The Transaction Script pattern organizes business logic into procedures that handle a single request from the presentation layer. Each procedure (script) contains all the logic necessary to validate the request, perform calculations, and persist data to the database.

"Organizes business logic by procedures where each procedure handles a single request from the presentation" — Martin Fowler

2. In WepNG Context: ComponentService

In the WepNG solution, this pattern is implemented via the ComponentService classes (inheriting from WepOmgtOrderProductComponentService or similar base classes).

Characteristics in Codebase

  • Procedural Flow: Methods like RequestFromCoordinator follow a top-to-bottom script: Check Access -> Get Data -> Mutate State -> Save -> Send Email.
  • Anemic Entities: The Domain Entities (e.g., ProfilOMGT) are primarily data containers (Getters/Setters) with little to no behavioral logic.
  • Explicit Dependencies: Services manually instantiate other services or helpers (e.g., CommunicableServiceFactory), creating high coupling.

Example

// EITWEP.Business.WepBusiness.OMGT.ProfilBiz.ProfilOMGTComponentService.cs

public EITServiceResponse<ProfilOMGT> RequestFromCoordinator(int profilId)
{
// 1. Context validation
var access = HasAccessToProfilOMGT(profilId);

// 2. Data manipulation
var profilRequest = new ProfilRequestOMGT { ... };
db.ProfilRequestOMGTs.Add(profilRequest);

// 3. Side effects (Email)
var emailService = ...;
emailService.Send(...);

// 4. Persistence
db.SaveChanges();
}

3. Analysis

Pros (Why it was used)

  • Simplicity: Easy to understand for simple CRUD operations.
  • Speed: Rapid development for independent features.
  • Transaction Boundary: The service method naturally defines the start and end of a DB transaction (via SaveChanges).
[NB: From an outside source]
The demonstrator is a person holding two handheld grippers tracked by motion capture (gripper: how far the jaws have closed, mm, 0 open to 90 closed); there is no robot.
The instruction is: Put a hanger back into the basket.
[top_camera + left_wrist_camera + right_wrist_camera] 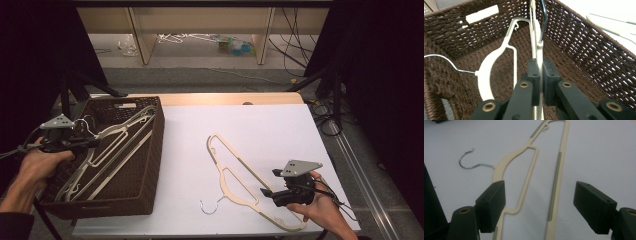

Cons (The current bottleneck)

  • Duplication: Business rules (e.g., "Can this profile be requested?") often get duplicated across different scripts (e.g., Backoffice vs Portal).
  • God Classes: Services tend to grow indefinitely as more features are added (e.g., ProfilOMGTComponentService handles Access, PDF, Email, and File I/O).
  • Testability: Hard to unit test because the logic is tightly coupled to the DB Context and HttpContext.

4. Evolution Strategy

We are moving away from monolithic Transaction Scripts towards a Rich Domain Model and CQS.

Target Pattern: Command Handlers

Instead of one giant Service, we split logic into small, focused Handlers.

Refactoring Path:

  1. Extract Logic: Move validation rules into the Entity or a Domain Service (Specification Pattern).
  2. Segregate: Split the "Script" into:
    • Command: RequestProfileCommand (Data only).
    • Handler: RequestProfileHandler (Execution logic).
  3. Encapsulate: The Handler should orchestrate domain objects, not do the work itself.